I felt the familiar rush of adrenaline; this morning’s carefree soloing above the sea seemed like days ago. Why did I seek out this side of Pembroke again? From the hanging belay, only a few feet above the waves, I shouted to James over the noise. ‘Here goes!’ was all I managed, and took comfort in James’s reassuring smile. I climbed steadily through the ﬁrst half of the route, trying to stay relaxed and focussing on drawing my breath in… and out… like the heave and sigh of the waves on the boulder beach below.
Paranoia kept me checking the ﬁnal cluster of gear before the run-out. I didn’t want to leave.
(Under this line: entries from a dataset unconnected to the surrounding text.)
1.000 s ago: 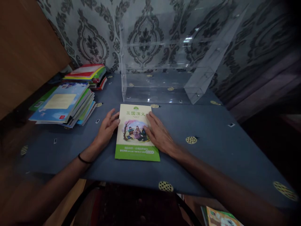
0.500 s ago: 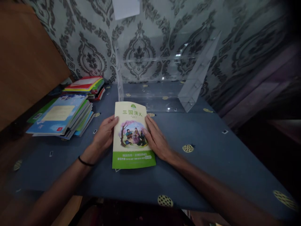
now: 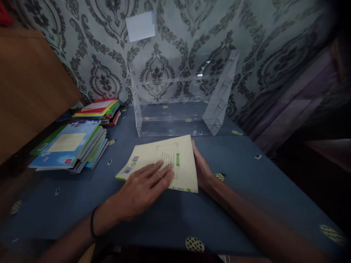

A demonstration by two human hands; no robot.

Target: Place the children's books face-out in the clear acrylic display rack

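Note:
A paperback book (image 3: 167,151) with a cream back cover faces up in front of me, turned sideways and slightly tilted. Text in a thin frame, a green label and a barcode show on it. My left hand (image 3: 146,186) lies flat across the cover, fingers stretched out. At the right edge my right hand (image 3: 202,168) holds the book, most of its fingers hidden behind it. A black band circles my left wrist.
Two stacks of books, a blue-topped stack (image 3: 68,140) and a red-topped stack (image 3: 95,107), sit at the left. A clear acrylic rack (image 3: 216,102) stands behind the book, before the patterned wall (image 3: 159,47). A dark blue cloth (image 3: 233,204) covers the table.
The book has been flipped from its illustrated front to its back and turned sideways. My left hand has moved from its left edge onto the cover; my right hand stays at the right edge.

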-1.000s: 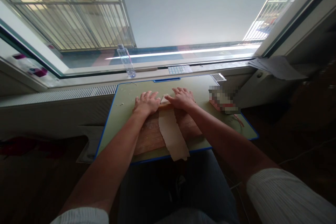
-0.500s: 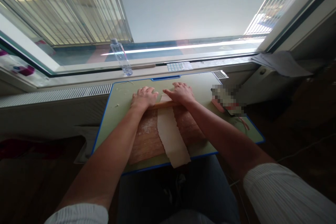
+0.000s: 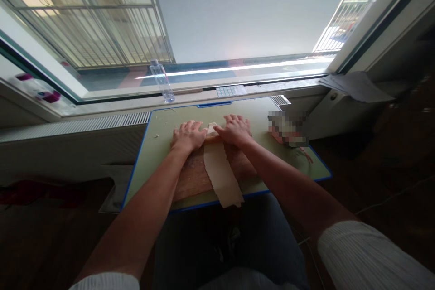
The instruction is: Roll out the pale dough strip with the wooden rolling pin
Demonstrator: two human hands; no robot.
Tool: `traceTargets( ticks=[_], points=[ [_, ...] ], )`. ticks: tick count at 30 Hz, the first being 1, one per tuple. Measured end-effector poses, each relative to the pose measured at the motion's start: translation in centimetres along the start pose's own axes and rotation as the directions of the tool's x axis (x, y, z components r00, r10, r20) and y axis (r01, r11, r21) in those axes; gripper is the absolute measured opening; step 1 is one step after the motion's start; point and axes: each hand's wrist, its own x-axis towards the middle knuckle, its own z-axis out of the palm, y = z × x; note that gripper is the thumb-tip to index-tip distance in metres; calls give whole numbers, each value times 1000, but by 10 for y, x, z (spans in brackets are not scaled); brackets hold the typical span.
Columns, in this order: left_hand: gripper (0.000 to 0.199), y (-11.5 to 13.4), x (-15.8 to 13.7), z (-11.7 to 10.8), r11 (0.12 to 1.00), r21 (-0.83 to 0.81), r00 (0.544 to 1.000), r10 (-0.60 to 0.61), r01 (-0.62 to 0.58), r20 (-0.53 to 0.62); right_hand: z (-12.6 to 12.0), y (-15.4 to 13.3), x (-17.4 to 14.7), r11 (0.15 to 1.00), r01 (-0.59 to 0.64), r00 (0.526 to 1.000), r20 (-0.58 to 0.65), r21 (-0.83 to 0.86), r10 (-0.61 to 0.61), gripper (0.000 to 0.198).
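A long pale strip of rolled dough (image 3: 222, 174) runs lengthwise over a wooden board (image 3: 192, 181), its near end hanging past the table's front edge. Across its far part lies a wooden rolling pin (image 3: 215, 139). My left hand (image 3: 189, 136) is curved over the pin's left end and my right hand (image 3: 235, 130) over its right end, fingers pointing away from me. The palms cover both pin ends. A short piece of the dough shows beyond the pin, between my thumbs.
The board rests on a green folding table (image 3: 151, 145) with blue edging. A blurred-out object (image 3: 288, 129) lies at its right side. On the windowsill stand a clear bottle (image 3: 162, 82) and a gridded card (image 3: 231, 90). Papers (image 3: 356, 86) lie on the right.
The rolling pin and both hands have come slightly towards me along the dough, so more dough shows beyond the pin. My view has tilted up a little.
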Motion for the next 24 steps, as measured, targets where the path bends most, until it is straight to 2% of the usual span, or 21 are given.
traceTargets(
  ticks=[8,15,20,24],
  points=[
    [62,4,-38,8,998,59,994,25,-18,-109,4,2,-39,997,40,994,-99,-68,-47,62],
    [62,5,-66,13,996,82,983,58,-44,-175,-3,2,-71,988,93,990,-98,-127,-105,59],
    [62,7,-78,11,994,97,980,61,-43,-189,-3,3,-81,988,100,987,-115,-121,-114,61],
    [61,6,-77,11,995,94,982,50,-33,-183,0,3,-78,988,100,983,-139,-120,-116,59]
  ],
)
For the third time, I inspected the cams which would hold me if I took ‘the monster lob.’ They needed to be bomber, and I had to climb the next eight metres with a calm and focussed mind. Any mental doubts would boil over and I’d mess up my sequence. This was my last sanctuary of good gear until a thread, hanging like a lure, marked the end of the run-out. Looking up, the pink-stained walls and water-worn scoops of The Leap felt imposing, but I couldn’t delay any longer. ‘Alright!’ was all I could shout at the top of my lungs, and I launched into the crux. At four metres above the gear, I reached a junction. I reasoned I could jump off here, and still be totally safe.
The memory of my fall from this point last year was burned into my mind, and the chance to bottle it was tempting. This momentary pause made me lose my ﬂow, and I chalked up again, steeling my mind: this was the time, and I want this bloody route! I pulled through the crux scoop, crimping hard on small edges and pasting my feet high. Remembering my earlier practice but still wishing I’d been more thorough, I twisted my hips and rolled onto a chalky sidepull, which looked like a blocky ear of rock.
The waves boomed louder, my senses on overdrive and the ropes pulling at my waist. I knew how run-out I was; I didn’t need to look down to conﬁrm my fear. I hit the next hold and, as powerful as the waves below, I felt the weight of the route wash off me. I’d reached the end of the run-out, and the thread was suddenly within my reach. I’d been so absorbed in the climbing, I’d barely noticed my progress. Clipping the thread at the end of the run-out, I’d reached another sanctuary. The ropes hung limply between the thread and my cams far below, but I felt relief and elation.At last. With my heartbeat calming, and the realisation of my safety returning, I whooped down to James. It echoed around the zawn, amplifying my joy. This was the Pembroke I loved – needed, even. This was where I wanted to be, between the sky and the sea, at the end of a run-out. This was really what I came for, and anything less wouldn’t be enough. This was the Pembroke I knew. I looked up at the sunlight hitting the grass at the top, and started climbing to the top.